In addition to factors present in large firms, there are additional factors which must be considered when valuing small firms. These factors require special adjustments to be made to the final valuation, whatever method is used to calculate it. These adjustments include liquidity discounts, the importance of the entrepreneur, size and age discounts, the reason for the valuation, the valuer’s background, impacts from reconstruction and minority discounts or control premiums.
Liquidity or marketability discounts are reductions of a firm’s price to compensate for the difficulty associated with selling ownership shares. The average liquidity discount applied is 20 to 25 percent; it varies greatly depending on the method used for calculation and due to the difficulty of calculation (Feldman, 2003). In 2007 Stanley Block surveyed the effects of using two different calculation methods for liquidity discount, restricted stock comparison, and pre-initial public offering comparisons (Block, 2007). In examining restricted stock and its price discount below publicly traded stock, Block identified several problems that would make the results difficult to apply. These included the nature of the investors themselves, the effect of SEC regulations and the significant size difference between public and private firms. Through the comparison of pre-IPO and post-IPO prices Block found an average difference of a 47 percent. However, Block cited problems with this method, including a sample selection bias, uncertainty of whether the transactions were “arms-length,” and the fact that many calculations neglected to calculate the time value of money. In calculating the appropriate liquidity discount, factors that need to be considered include: the proximity of a liquidity event such as an exit or IPO; length of time to the new ventures stability; and the impact of market forces on the firm’s liquidity (IPEV Board, 2008).
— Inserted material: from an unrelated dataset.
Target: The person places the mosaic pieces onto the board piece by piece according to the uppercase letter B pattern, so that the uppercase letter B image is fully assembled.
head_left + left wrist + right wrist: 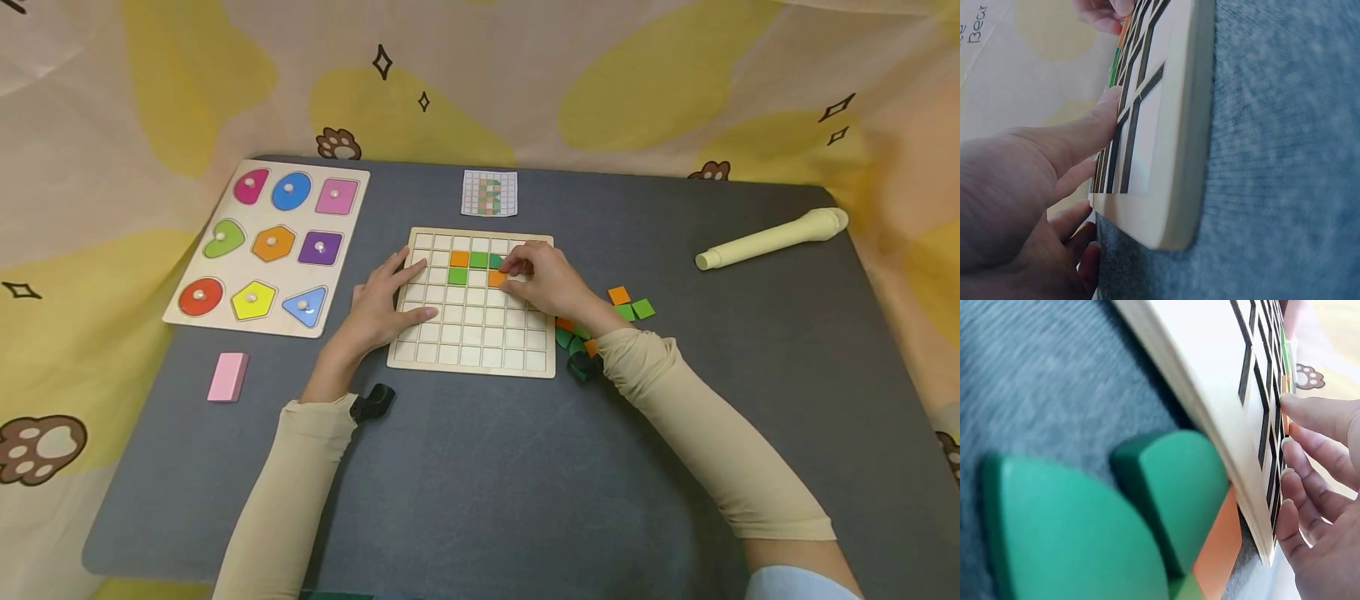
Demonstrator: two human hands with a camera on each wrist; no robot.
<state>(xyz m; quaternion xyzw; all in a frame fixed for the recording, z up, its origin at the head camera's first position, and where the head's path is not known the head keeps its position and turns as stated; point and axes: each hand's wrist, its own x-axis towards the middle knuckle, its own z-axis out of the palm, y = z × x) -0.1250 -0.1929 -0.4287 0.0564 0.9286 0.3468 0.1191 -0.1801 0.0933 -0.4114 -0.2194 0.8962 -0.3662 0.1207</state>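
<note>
A wooden grid board (471, 372) with white cells lies mid-table. Orange, light green and dark green tiles fill several of its upper cells. My left hand (380, 310) rests on the board's left edge, fingers spread, the thumb lying over the cells. On the upper right of the grid, my right hand (551, 279) pinches an orange tile (496, 278) at its right side with thumb and forefinger. A dark green tile (496, 262) sits just above it, partly behind the forefinger. In the right wrist view the thumb touches the orange tile (1284, 390).
Loose tiles (642, 309) and dark green rounded pieces (1066, 531) lie right of the board, partly under my right forearm. A pattern card (490, 193) is behind it. Left are a shape puzzle (247, 321) and a pink block (227, 377); far right, a pale yellow microphone-shaped object (772, 239).
</note>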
If a entrepreneur is an important part of the business or has functions that are integral to the firm, a risk allotment may need to be made for the effect of the entrepreneur’s leaving (Lewis, 1988). In many small firms the entrepreneur and the firm are nearly indistinguishable, with the entrepreneur responsible for many different roles. This increases the risk for a transfer of ownership or sale, because the firm may not be able to operate without a knowledgeable person filling those roles.
Finally there is a minority discount or control premium that must be added if the valuation is for the transfer of only partial ownership (Feldman, 2003). A control premium may be assigned to the final valuation, to appropriately account for relinquishment of control to a new investor. A minority discount may be assigned if the ownership transfer is for less than half of the firm, compensating for the inability of the new investor to effect change within the firm. Possessing the controlling share in a venture gives the holder the option to use the firm’s assets and cash flows in a completely different manner. That ability has value.